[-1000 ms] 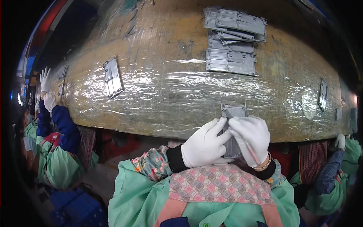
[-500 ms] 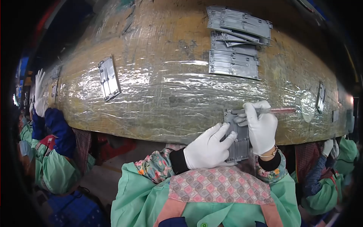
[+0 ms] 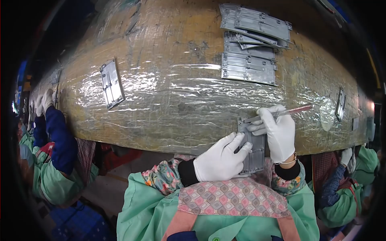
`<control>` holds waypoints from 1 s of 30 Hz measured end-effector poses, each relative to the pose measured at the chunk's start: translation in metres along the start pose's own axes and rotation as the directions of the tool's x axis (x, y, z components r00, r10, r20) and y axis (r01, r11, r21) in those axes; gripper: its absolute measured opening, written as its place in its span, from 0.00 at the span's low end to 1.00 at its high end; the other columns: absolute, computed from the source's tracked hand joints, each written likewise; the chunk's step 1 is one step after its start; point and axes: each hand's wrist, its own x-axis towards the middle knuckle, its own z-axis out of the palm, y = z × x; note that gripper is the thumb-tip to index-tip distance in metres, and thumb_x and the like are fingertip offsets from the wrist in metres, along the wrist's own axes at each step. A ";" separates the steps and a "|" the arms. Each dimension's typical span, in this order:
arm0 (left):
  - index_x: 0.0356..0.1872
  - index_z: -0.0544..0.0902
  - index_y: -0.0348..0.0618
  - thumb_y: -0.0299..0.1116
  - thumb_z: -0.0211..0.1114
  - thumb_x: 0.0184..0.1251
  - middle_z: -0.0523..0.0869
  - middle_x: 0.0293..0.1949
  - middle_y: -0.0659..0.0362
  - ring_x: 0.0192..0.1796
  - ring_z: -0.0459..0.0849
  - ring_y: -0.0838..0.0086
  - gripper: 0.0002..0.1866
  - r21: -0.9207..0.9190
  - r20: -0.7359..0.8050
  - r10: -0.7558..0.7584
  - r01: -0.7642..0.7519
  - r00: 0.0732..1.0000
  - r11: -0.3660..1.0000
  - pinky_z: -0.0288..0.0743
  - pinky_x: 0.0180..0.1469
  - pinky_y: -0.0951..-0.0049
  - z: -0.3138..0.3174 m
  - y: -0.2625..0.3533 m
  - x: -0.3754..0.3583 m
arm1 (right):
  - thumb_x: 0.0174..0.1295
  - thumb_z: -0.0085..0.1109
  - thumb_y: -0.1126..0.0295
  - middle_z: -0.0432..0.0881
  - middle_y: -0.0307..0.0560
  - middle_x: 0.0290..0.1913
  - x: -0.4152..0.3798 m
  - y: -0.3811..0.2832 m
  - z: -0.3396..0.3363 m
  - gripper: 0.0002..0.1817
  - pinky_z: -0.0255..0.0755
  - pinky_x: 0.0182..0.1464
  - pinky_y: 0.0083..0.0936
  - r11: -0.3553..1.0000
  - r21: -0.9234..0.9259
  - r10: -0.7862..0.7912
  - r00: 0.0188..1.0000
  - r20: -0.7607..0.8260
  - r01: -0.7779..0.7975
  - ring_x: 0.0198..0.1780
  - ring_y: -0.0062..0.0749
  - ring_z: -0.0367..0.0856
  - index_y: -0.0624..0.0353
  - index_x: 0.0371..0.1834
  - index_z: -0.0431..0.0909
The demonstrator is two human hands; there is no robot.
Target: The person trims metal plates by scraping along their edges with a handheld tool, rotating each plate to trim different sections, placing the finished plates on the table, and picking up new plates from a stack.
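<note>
A grey flat part (image 3: 255, 154) with moulded details lies at the table's front edge, close to my body. My left hand (image 3: 220, 158), in a white glove, grips this part from its left side, thumb and fingertips on its face. In my white-gloved right hand (image 3: 277, 130) is a thin tool with a red handle (image 3: 300, 109), held like a pen. The tool's thin end points left over the upper end of the part. My right fingertips are close to the part's surface; whether the tip touches it I cannot tell.
Several similar grey parts (image 3: 249, 68) lie overlapped at the back. Single parts lie at the left (image 3: 112, 84) and right (image 3: 341, 105) on the film-covered table (image 3: 181, 108). A co-worker (image 3: 60, 160) is at the left, others (image 3: 341, 193) at the right.
The tool's red end has tilted upward and my right hand has shifted slightly. The left co-worker's raised gloved hand has come down. The single part at the left has shifted slightly left.
</note>
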 end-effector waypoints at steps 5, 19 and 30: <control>0.29 0.92 0.40 0.42 0.67 0.49 0.87 0.62 0.47 0.66 0.84 0.41 0.15 0.000 0.004 0.001 -0.001 1.000 1.000 0.79 0.71 0.44 0.000 0.000 0.000 | 0.80 0.65 0.68 0.91 0.55 0.38 -0.005 0.009 0.005 0.11 0.87 0.38 0.25 0.995 -0.031 -0.091 0.996 -0.023 0.090 0.38 0.34 0.94 0.65 0.48 0.76; 0.28 0.91 0.40 0.41 0.67 0.47 0.87 0.61 0.47 0.66 0.83 0.41 0.15 -0.008 -0.043 0.001 -0.002 0.999 1.000 0.79 0.70 0.43 0.002 -0.001 0.000 | 0.80 0.63 0.73 0.89 0.54 0.38 -0.016 0.023 0.016 0.09 0.90 0.37 0.27 0.966 -0.103 -0.253 0.951 -0.177 0.238 0.36 0.37 0.95 0.69 0.49 0.76; 0.26 0.91 0.41 0.41 0.67 0.47 0.88 0.62 0.47 0.67 0.83 0.42 0.14 0.000 -0.051 0.004 -0.004 0.999 1.000 0.79 0.70 0.45 -0.001 -0.001 0.001 | 0.80 0.64 0.71 0.90 0.55 0.37 -0.007 0.006 0.011 0.10 0.90 0.38 0.28 0.993 -0.009 -0.114 0.988 -0.101 0.114 0.38 0.36 0.95 0.68 0.49 0.76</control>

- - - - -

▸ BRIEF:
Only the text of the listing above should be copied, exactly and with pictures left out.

▸ SOLUTION FOR THIS PROBLEM:
[-1000 ms] 
[-500 ms] 
[+0 ms] 
`<control>` holds waypoints from 1 s of 30 Hz measured end-effector poses, each relative to the pose measured at the chunk's start: translation in metres along the start pose's own axes and rotation as the directions of the tool's x axis (x, y, z components r00, r10, r20) and y axis (r01, r11, r21) in those axes; gripper: its absolute measured opening, written as its place in its span, from 0.00 at the span's low end to 1.00 at its high end; the other columns: absolute, computed from the source's tracked hand joints, each written likewise; the chunk's step 1 is one step after its start; point and axes: each hand's wrist, its own x-axis towards the middle knuckle, its own z-axis out of the palm, y = z × x; note that gripper is the thumb-tip to index-tip distance in metres, and thumb_x and the like are fingertip offsets from the wrist in metres, along the wrist's own axes at each step. A ";" separates the steps and a "|" the arms. Each dimension's typical span, in this order:
arm0 (left):
  - index_x: 0.0356..0.1872
  - index_z: -0.0544..0.0902
  - index_y: -0.0348..0.0618
  - thumb_y: -0.0299..0.1116
  - thumb_z: -0.0211..0.1114
  - thumb_x: 0.0184..0.1251
  - middle_z: -0.0523..0.0869
  - middle_x: 0.0293..0.1949
  - middle_y: -0.0659..0.0362
  - ring_x: 0.0192..0.1796
  - ring_z: -0.0459..0.0849
  - ring_y: -0.0838..0.0086
  - gripper: 0.0002..0.1866
  - r21: -0.9207..0.9190
  - r20: -0.7359..0.8050
  - r10: -0.7558..0.7584
  - r01: -0.7642..0.7519
  - r00: 0.0732..1.0000
  - r11: -0.3660..1.0000
  - pinky_z: -0.0288..0.0743
  - pinky_x: 0.0180..0.1469
  - pinky_y: -0.0951..-0.0049
  - z: -0.3138..0.3174 m
  - y: -0.2625..0.3533 m
  - x: -0.3754..0.3583 m
arm1 (right):
  - thumb_x: 0.0174..0.1295
  - thumb_z: -0.0085..0.1109
  - thumb_y: -0.1126..0.0295
  - middle_z: -0.0432..0.0881
  - middle_y: -0.0307..0.0560
  - middle_x: 0.0290..0.1913
  - x: -0.4152..0.3798 m
  - y: -0.3811..0.2832 m
  - z: -0.3396..0.3363 m
  - gripper: 0.0002..0.1817
  - pinky_z: -0.0255..0.0755
  - pinky_x: 0.0182..0.1464
  - pinky_y: 0.0083..0.0936
  - r11: -0.3553..1.0000
  - r21: -0.9234..0.9259
  - r10: -0.7862..0.7912
  - r00: 0.0188..1.0000
  - r20: -0.7607..0.8260
  - r01: -0.7779..0.7975
  - ring_x: 0.0198..0.1780
  - ring_y: -0.0062..0.0749
  - ring_z: -0.0367..0.0856
  - index_y: -0.0624..0.0353
  - index_x: 0.0371..0.1834
  - index_z: -0.0431..0.0909
The demonstrator is two human hands; there is no robot.
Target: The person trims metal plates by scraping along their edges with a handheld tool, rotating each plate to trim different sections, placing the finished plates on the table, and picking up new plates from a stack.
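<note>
A grey flat part (image 3: 255, 154) with moulded details lies at the table's front edge, close to my body. My left hand (image 3: 220, 158), in a white glove, grips this part from its left side, thumb and fingertips on its face. In my white-gloved right hand (image 3: 277, 130) is a thin tool with a red handle (image 3: 300, 109), held like a pen. The tool's thin end points left over the upper end of the part. My right fingertips are close to the part's surface; whether the tip touches it I cannot tell.
Several similar grey parts (image 3: 249, 68) lie overlapped at the back. Single parts lie at the left (image 3: 112, 84) and right (image 3: 341, 105) on the film-covered table (image 3: 181, 108). A co-worker (image 3: 60, 160) is at the left, others (image 3: 341, 193) at the right.
The tool's red end has tilted upward and my right hand has shifted slightly. The left co-worker's raised gloved hand has come down. The single part at the left has shifted slightly left.
</note>
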 end-effector waypoints at steps 5, 19 and 30: <control>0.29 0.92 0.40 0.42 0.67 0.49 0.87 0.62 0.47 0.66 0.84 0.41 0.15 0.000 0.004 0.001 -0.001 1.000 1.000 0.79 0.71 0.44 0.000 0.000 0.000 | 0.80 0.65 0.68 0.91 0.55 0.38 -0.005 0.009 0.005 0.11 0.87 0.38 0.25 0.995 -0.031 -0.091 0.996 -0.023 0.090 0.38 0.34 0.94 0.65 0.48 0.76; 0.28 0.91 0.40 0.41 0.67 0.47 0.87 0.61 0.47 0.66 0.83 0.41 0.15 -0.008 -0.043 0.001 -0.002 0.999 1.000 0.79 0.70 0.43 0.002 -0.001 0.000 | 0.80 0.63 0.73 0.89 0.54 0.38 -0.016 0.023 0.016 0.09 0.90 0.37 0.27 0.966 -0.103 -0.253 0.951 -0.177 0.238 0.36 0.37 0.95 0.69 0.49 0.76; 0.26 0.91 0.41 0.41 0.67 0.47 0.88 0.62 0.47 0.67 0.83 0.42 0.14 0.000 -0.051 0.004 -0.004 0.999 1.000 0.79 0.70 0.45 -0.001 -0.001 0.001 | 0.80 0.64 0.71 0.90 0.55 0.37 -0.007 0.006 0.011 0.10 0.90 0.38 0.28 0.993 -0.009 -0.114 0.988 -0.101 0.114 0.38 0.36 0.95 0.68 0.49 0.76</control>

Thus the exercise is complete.